Ucrania vivió la noche del jueves el bombardeo más intenso desde el inicio de la invasión rusa en febrero de 2022, según informaron este viernes fuentes oficiales en Kiev. El ataque aéreo masivo tuvo lugar pocas horas después de una conversación telefónica entre los presidentes de Estados Unidos y Rusia, que terminó sin avances concretos hacia una posible solución diplomática.
El presidente estadounidense, Donald Trump, declaró que la llamada con Vladimir Putin fue “larga” pero sin “ningún progreso”. Mientras tanto, desde el Kremlin confirmaron que la conversación duró cerca de una hora y que el mandatario ruso reafirmó su intención de mantener sus objetivos militares en Ucrania, sin intención de ceder.
Durante la noche, residentes de Kiev reportaron múltiples explosiones. Según testigos, los cielos se iluminaron por los interceptores antiaéreos que intentaban repeler los drones y misiles rusos. “Nunca había vivido algo así”, contó Timur, un habitante de la capital. “El sonido de las explosiones era constante. Fue aterrador”.
El portavoz de la Fuerza Aérea ucraniana calificó el ataque como el mayor registrado hasta ahora.
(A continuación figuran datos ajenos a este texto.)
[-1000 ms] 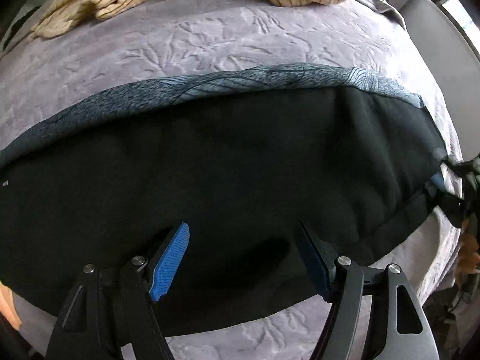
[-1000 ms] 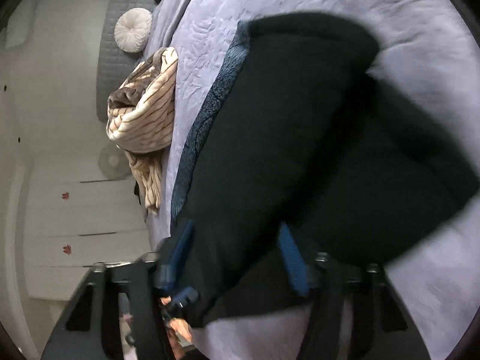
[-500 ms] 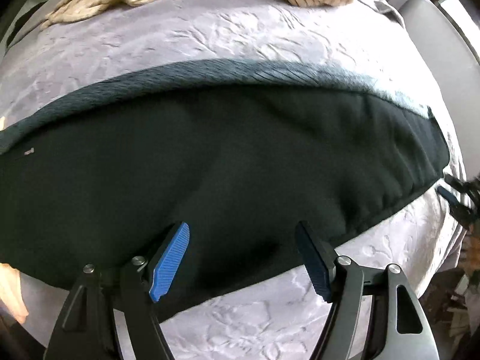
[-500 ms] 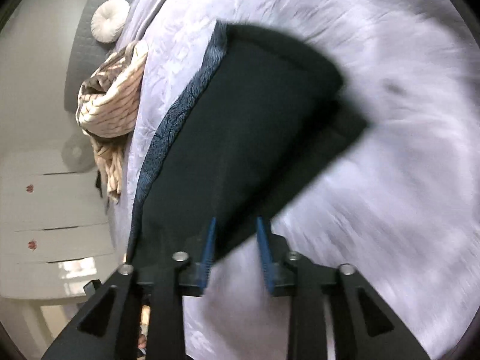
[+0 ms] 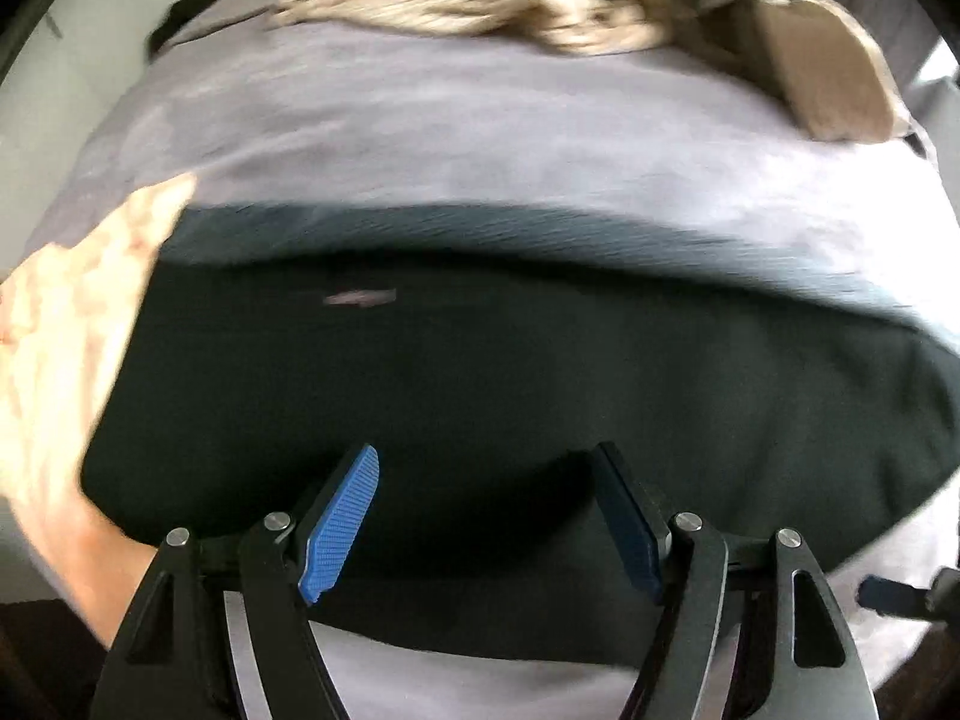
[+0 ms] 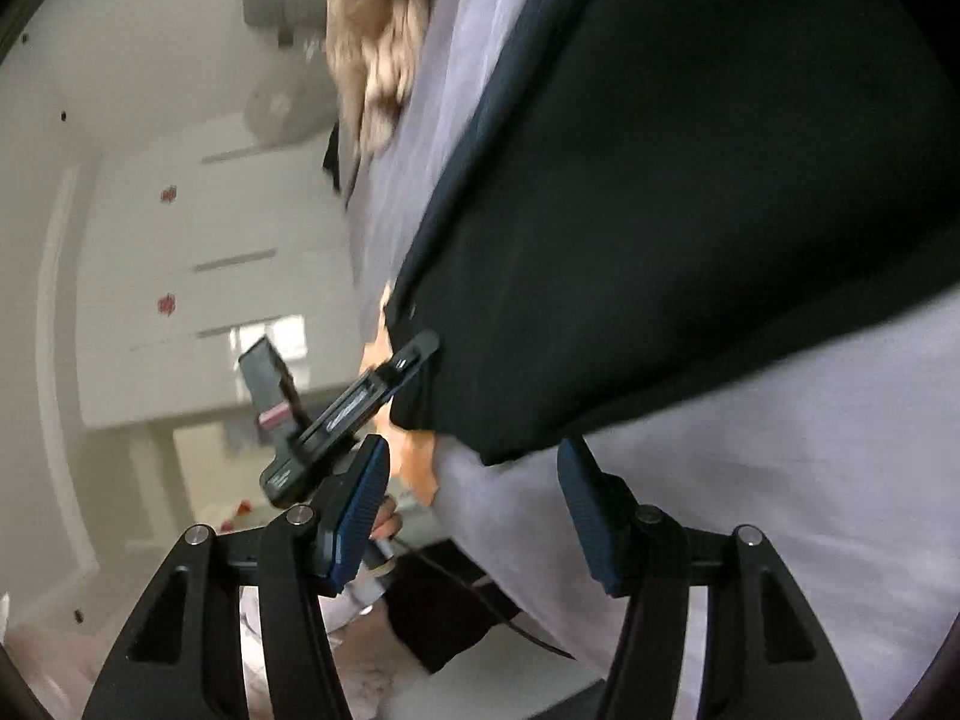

Aunque no se ha publicado un balance oficial de víctimas o daños materiales, las autoridades ucranianas señalaron que la mayoría de los misiles fueron interceptados, gracias a los sistemas de defensa desplegados en las principales ciudades.
Este nuevo episodio marca un punto de escalada en el conflicto, justo cuando las posibilidades de negociación parecen estancadas. Mientras Ucrania refuerza sus defensas, la comunidad internacional observa con preocupación el rumbo que está tomando la guerra.